TASK DETAILS — Check each line of the entries below for the word "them" and state only how many lines have it.

Recorded data:
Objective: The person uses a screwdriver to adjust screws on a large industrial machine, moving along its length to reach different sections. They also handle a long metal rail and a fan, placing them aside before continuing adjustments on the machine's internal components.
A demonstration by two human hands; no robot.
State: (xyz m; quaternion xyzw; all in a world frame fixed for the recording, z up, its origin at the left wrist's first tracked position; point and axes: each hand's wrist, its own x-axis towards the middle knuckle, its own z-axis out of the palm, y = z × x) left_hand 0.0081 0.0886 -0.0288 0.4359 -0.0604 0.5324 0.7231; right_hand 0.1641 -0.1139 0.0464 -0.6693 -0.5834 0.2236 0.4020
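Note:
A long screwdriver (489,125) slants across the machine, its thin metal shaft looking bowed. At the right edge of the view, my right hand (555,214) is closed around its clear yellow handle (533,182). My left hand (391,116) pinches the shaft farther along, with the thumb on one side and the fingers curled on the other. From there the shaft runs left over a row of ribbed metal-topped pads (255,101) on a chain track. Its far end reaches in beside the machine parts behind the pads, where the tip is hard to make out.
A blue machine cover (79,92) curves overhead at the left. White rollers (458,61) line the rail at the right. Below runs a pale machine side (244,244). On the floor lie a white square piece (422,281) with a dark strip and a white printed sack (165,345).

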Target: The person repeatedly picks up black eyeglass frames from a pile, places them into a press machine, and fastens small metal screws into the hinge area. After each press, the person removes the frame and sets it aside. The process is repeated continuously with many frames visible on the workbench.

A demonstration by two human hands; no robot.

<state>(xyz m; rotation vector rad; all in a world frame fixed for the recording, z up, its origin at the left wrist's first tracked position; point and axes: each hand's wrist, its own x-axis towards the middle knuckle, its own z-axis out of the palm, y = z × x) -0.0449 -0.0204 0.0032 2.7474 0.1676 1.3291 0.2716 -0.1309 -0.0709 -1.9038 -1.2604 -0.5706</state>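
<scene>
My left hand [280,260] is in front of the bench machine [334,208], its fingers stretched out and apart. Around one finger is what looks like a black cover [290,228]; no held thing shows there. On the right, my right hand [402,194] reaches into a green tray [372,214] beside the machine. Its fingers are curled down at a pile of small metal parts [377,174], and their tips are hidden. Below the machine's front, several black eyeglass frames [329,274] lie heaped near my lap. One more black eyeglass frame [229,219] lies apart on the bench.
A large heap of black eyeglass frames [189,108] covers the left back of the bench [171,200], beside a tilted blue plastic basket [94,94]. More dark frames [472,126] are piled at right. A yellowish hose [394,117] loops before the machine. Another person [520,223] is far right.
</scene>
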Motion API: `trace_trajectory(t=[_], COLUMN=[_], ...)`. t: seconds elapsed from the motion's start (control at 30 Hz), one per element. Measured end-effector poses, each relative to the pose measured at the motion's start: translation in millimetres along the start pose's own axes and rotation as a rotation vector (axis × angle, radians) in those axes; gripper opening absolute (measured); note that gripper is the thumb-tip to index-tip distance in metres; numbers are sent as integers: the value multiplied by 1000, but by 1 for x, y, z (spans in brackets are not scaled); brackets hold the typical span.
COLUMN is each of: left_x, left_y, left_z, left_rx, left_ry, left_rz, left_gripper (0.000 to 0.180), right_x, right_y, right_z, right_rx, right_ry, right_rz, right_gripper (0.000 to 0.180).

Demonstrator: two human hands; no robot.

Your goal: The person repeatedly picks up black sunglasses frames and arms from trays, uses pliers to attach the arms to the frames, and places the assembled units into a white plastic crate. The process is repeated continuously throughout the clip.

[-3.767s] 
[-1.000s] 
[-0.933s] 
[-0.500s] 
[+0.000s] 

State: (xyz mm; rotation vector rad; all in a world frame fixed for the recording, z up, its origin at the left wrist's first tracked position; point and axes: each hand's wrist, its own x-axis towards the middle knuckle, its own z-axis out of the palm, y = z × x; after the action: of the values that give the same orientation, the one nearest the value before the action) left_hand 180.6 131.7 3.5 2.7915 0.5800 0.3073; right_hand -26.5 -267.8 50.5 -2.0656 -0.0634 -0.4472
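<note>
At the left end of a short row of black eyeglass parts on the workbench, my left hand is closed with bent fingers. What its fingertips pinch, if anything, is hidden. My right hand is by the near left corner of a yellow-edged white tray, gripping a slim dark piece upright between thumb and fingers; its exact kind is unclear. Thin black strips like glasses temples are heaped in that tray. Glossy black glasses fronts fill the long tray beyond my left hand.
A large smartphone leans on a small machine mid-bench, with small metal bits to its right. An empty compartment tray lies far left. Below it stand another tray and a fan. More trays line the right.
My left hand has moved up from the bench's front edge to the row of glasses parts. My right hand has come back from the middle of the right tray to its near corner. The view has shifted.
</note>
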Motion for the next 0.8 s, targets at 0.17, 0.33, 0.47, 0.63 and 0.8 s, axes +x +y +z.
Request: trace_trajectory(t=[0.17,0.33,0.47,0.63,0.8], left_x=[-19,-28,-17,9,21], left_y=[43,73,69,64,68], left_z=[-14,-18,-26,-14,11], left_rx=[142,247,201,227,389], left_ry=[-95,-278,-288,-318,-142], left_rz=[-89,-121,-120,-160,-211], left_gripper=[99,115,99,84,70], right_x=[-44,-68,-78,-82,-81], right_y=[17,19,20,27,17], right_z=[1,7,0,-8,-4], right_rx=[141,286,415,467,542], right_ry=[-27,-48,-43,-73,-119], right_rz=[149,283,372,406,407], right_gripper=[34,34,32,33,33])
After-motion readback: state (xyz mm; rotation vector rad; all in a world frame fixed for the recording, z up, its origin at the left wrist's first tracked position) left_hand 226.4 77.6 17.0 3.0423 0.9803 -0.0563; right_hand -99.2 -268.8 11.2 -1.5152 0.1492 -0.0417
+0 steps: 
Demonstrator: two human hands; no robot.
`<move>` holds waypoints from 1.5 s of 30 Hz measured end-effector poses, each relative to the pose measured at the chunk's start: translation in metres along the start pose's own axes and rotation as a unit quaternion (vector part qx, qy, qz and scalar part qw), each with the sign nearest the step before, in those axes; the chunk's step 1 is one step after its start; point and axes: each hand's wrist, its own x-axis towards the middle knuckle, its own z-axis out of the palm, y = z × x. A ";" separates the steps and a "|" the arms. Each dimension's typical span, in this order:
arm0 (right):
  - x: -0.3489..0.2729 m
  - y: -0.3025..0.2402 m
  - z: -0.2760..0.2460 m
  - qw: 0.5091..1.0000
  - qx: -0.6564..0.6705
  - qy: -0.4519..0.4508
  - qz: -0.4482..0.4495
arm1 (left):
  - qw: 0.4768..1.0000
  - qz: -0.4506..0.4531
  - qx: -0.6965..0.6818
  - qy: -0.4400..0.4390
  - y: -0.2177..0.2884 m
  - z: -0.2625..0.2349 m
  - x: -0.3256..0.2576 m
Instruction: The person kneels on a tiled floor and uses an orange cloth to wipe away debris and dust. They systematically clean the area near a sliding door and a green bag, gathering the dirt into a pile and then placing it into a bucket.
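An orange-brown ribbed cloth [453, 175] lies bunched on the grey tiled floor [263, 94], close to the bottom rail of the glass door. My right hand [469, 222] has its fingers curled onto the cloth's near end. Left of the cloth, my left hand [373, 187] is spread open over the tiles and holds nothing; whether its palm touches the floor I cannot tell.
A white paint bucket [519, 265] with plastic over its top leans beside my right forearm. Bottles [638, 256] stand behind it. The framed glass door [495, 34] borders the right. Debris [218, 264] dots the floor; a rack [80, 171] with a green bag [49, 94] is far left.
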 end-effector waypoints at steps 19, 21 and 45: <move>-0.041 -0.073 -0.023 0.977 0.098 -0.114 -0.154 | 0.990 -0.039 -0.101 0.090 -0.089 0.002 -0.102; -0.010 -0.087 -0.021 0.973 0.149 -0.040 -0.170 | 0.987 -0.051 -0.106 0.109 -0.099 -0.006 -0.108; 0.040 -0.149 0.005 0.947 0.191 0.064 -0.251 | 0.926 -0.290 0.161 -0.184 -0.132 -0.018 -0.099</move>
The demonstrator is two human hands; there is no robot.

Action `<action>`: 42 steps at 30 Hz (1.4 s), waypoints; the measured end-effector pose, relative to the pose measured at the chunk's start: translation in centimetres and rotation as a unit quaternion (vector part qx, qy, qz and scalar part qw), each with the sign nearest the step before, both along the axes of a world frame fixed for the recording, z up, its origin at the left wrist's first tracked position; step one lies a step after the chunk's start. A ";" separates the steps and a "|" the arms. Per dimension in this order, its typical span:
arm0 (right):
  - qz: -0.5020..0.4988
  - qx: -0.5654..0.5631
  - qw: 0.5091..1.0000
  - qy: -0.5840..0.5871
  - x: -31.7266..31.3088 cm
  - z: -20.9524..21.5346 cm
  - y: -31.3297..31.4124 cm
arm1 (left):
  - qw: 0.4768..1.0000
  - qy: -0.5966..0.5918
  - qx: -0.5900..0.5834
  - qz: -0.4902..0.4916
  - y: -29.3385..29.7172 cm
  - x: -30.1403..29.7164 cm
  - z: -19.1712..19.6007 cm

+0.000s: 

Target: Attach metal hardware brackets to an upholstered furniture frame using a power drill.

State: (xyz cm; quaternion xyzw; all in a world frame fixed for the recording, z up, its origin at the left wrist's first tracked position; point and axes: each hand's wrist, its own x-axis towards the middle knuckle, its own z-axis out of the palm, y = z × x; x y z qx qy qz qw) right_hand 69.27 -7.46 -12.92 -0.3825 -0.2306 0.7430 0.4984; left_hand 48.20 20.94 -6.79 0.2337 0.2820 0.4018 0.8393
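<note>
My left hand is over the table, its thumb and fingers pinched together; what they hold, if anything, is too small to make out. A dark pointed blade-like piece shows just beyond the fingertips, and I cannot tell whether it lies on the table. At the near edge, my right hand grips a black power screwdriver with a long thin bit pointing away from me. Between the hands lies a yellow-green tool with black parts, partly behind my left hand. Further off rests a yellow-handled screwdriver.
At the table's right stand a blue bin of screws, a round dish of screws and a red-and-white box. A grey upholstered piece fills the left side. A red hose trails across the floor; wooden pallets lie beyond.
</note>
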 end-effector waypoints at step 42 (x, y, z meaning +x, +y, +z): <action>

PROBLEM SOLUTION — 2